* [YOUR INSTRUCTIONS]
A line below contains "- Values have", and a later one contains "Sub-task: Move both". Repeat both, with every line between them, exactly.

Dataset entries
---

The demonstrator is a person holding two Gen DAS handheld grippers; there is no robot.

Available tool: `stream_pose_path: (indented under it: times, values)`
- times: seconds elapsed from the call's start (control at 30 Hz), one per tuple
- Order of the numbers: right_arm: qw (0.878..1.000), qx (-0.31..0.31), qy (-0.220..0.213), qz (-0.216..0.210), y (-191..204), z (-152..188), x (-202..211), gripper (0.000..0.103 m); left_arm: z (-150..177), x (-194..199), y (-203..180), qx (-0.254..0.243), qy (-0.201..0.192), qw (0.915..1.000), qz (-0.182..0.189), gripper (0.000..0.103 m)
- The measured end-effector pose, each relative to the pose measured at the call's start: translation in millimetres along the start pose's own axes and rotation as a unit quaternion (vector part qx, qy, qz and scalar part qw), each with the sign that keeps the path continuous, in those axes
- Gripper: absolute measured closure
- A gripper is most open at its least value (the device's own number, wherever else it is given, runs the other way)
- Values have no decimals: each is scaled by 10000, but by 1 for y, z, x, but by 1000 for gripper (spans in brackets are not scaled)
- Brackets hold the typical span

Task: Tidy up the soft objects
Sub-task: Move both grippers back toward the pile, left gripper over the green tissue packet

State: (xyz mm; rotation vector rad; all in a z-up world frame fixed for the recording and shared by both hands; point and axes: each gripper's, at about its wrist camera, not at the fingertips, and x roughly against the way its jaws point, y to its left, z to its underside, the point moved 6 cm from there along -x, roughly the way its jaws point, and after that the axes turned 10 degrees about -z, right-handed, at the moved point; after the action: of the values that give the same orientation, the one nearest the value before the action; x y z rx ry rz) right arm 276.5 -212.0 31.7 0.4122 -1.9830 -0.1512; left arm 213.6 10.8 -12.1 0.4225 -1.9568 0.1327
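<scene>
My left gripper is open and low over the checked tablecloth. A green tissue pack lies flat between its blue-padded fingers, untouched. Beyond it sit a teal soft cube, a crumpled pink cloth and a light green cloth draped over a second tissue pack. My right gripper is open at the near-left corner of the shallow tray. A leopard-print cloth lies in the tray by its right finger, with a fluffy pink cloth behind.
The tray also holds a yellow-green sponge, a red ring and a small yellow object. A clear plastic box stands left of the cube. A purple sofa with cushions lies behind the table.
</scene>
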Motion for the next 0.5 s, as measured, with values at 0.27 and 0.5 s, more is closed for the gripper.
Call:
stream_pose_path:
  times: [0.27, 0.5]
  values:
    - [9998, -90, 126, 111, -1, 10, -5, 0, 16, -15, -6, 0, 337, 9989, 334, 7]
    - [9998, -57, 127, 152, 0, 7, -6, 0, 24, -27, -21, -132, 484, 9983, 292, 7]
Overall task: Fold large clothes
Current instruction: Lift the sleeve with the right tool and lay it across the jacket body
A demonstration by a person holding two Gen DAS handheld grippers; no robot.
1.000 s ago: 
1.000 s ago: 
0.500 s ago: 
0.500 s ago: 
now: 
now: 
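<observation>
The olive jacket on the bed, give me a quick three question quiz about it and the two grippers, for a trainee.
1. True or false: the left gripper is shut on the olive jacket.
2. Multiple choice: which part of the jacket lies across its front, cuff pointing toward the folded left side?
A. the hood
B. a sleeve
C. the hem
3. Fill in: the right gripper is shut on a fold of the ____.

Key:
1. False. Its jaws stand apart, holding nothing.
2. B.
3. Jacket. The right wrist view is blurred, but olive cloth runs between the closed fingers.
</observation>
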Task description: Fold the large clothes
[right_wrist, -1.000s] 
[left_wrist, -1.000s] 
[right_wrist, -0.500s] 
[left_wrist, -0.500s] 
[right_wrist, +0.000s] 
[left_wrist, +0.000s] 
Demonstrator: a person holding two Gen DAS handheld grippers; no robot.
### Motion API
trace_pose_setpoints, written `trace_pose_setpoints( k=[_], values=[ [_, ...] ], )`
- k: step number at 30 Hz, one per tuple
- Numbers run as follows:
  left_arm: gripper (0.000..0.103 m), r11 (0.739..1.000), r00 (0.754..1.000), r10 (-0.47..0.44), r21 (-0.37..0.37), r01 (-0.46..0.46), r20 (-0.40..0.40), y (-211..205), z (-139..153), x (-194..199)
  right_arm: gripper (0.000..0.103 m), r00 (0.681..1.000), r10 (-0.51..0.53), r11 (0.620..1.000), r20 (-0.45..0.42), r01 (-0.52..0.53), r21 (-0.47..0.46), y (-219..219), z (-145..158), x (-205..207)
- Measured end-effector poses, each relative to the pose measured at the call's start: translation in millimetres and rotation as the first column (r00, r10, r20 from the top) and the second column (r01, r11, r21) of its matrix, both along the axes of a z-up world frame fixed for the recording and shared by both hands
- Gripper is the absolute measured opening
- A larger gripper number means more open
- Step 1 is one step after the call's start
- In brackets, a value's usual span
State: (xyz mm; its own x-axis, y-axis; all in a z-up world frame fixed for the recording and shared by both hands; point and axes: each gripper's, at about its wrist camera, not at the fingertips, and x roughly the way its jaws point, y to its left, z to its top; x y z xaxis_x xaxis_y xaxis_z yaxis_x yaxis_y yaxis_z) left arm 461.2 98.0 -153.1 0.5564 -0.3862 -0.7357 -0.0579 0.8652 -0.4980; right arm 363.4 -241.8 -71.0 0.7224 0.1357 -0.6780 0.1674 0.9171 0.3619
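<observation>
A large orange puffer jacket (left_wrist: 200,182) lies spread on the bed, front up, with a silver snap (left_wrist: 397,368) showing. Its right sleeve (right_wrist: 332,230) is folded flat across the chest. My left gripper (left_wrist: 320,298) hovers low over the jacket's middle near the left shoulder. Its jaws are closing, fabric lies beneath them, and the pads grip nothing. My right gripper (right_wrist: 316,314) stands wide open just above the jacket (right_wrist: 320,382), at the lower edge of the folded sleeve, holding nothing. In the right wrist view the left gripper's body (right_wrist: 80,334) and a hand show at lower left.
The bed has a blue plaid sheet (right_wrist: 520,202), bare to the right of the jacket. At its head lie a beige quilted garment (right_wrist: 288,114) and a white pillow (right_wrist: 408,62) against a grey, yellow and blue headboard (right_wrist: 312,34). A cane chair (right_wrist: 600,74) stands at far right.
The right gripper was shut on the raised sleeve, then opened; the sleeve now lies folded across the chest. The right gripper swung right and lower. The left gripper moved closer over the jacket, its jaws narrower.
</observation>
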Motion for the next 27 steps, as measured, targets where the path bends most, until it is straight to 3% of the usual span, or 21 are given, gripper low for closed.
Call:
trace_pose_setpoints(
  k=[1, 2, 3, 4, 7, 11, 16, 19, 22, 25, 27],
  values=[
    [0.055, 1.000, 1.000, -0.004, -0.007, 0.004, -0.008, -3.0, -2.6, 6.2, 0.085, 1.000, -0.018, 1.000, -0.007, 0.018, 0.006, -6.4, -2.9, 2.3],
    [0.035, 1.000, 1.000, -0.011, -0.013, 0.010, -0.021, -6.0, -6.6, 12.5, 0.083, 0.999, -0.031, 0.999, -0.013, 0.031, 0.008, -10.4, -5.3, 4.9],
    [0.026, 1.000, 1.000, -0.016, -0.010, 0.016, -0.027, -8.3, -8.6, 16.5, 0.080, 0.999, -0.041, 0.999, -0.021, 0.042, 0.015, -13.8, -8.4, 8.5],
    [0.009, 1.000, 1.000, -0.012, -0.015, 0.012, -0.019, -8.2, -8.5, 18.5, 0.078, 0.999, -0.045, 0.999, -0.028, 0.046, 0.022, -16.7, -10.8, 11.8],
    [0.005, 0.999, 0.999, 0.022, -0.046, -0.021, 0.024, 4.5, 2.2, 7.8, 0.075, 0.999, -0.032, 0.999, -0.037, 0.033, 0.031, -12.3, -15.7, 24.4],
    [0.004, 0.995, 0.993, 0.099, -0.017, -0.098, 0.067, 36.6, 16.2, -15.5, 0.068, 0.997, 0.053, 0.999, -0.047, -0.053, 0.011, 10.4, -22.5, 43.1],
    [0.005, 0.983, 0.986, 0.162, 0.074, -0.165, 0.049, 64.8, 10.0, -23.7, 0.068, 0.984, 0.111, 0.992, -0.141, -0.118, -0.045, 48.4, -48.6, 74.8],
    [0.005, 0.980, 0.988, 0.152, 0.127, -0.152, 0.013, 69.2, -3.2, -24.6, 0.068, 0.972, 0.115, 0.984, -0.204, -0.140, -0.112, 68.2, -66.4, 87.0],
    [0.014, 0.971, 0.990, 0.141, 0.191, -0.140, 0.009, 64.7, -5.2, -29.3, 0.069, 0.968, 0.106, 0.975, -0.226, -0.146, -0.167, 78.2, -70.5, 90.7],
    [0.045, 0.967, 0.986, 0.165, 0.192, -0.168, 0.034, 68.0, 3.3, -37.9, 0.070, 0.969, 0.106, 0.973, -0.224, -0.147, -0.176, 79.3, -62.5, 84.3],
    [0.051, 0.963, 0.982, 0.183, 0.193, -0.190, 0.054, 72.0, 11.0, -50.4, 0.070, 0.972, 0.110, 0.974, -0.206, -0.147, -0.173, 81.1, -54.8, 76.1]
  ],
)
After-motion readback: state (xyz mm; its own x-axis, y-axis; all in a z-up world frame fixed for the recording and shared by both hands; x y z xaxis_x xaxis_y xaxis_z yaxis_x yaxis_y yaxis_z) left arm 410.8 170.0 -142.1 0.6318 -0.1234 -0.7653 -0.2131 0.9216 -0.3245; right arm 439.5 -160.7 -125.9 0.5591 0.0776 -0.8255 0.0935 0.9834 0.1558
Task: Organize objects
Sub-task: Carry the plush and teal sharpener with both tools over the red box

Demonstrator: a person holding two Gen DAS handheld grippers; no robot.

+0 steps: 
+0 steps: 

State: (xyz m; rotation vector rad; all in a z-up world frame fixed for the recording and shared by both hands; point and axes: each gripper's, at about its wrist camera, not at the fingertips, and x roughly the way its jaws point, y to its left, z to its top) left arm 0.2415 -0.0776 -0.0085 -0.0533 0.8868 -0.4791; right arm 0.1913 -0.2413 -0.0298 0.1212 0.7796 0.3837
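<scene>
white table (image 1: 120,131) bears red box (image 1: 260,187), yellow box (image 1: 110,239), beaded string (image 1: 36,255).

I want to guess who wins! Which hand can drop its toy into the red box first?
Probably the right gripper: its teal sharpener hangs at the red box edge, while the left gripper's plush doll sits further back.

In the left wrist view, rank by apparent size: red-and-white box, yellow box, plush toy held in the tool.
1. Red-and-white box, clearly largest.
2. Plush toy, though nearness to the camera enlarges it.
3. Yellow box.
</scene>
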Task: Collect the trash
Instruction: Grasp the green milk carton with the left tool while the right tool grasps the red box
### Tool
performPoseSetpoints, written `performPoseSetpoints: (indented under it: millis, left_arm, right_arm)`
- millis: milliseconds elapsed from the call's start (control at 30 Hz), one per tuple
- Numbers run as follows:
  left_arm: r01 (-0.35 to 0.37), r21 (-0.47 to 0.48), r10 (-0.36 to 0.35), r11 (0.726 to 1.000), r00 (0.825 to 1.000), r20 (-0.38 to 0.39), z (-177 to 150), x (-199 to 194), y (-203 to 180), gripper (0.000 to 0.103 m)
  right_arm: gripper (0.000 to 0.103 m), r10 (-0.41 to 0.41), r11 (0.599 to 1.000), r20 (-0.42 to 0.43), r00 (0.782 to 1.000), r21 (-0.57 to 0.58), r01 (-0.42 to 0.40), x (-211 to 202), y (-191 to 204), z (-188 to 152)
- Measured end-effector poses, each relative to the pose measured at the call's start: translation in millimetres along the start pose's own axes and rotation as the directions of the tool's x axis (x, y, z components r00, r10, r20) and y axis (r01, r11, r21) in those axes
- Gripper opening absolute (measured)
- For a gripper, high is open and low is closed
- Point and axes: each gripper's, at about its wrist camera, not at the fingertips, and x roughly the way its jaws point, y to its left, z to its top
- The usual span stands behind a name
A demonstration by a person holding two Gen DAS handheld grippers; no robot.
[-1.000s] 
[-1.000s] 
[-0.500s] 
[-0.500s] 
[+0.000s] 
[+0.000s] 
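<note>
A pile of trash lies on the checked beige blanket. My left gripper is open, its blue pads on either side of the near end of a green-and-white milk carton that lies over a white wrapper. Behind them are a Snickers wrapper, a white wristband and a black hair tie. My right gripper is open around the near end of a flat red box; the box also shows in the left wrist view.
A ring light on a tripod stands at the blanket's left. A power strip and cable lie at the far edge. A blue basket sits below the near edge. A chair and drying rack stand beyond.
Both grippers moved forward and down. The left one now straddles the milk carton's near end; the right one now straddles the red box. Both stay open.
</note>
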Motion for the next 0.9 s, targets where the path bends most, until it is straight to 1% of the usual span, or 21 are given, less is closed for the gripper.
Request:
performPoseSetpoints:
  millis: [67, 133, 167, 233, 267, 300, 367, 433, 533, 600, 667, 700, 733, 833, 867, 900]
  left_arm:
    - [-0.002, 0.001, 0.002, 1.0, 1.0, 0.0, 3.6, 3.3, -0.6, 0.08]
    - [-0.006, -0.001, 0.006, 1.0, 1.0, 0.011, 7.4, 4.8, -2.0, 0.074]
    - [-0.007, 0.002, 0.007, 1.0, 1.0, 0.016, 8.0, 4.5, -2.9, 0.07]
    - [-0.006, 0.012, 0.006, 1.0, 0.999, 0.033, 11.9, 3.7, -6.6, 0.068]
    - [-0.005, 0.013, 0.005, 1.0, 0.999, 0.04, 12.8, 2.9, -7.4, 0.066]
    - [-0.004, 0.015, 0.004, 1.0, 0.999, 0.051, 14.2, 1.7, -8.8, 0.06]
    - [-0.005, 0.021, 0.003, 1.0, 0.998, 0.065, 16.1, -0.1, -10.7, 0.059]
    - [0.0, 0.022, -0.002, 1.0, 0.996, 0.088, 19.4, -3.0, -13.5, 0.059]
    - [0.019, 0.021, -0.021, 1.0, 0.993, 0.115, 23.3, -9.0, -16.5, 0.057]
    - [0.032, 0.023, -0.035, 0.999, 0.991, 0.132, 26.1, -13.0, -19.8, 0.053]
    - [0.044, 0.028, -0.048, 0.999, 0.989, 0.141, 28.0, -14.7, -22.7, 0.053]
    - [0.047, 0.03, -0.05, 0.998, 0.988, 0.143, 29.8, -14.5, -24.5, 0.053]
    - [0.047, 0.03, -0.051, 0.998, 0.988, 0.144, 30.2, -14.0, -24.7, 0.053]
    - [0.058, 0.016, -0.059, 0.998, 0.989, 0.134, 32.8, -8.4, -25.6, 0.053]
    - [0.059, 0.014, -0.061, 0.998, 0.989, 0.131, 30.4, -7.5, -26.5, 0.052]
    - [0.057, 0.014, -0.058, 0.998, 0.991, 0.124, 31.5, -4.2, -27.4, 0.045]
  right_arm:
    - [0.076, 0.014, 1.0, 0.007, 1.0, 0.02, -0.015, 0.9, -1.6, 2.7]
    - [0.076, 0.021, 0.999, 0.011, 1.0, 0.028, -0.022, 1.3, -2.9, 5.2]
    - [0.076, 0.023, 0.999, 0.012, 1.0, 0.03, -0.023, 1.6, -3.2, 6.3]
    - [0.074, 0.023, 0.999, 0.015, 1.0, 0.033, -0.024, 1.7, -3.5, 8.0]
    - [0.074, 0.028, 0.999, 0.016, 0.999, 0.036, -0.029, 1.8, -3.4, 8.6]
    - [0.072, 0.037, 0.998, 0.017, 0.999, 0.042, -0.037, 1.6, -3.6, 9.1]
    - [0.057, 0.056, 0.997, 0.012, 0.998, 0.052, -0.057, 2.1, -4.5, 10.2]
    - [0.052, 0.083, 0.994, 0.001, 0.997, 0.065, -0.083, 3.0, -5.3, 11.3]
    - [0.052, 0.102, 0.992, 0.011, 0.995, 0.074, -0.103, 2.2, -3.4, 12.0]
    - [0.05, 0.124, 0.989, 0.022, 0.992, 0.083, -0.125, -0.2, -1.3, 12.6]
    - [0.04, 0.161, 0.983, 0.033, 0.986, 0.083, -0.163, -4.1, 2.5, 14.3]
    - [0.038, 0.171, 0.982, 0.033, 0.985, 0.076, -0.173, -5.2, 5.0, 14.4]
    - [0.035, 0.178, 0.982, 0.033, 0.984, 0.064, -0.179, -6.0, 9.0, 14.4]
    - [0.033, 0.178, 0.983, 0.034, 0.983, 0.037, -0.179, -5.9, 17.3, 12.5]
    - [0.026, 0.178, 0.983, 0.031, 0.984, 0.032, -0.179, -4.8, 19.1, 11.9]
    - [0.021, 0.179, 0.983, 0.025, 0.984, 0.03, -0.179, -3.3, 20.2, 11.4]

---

* [RESULT]
- Values have no decimals: each is scaled by 10000, but by 1 for y, z, x, but by 1000 for gripper (spans in brackets are not scaled)
- Brackets hold the typical span

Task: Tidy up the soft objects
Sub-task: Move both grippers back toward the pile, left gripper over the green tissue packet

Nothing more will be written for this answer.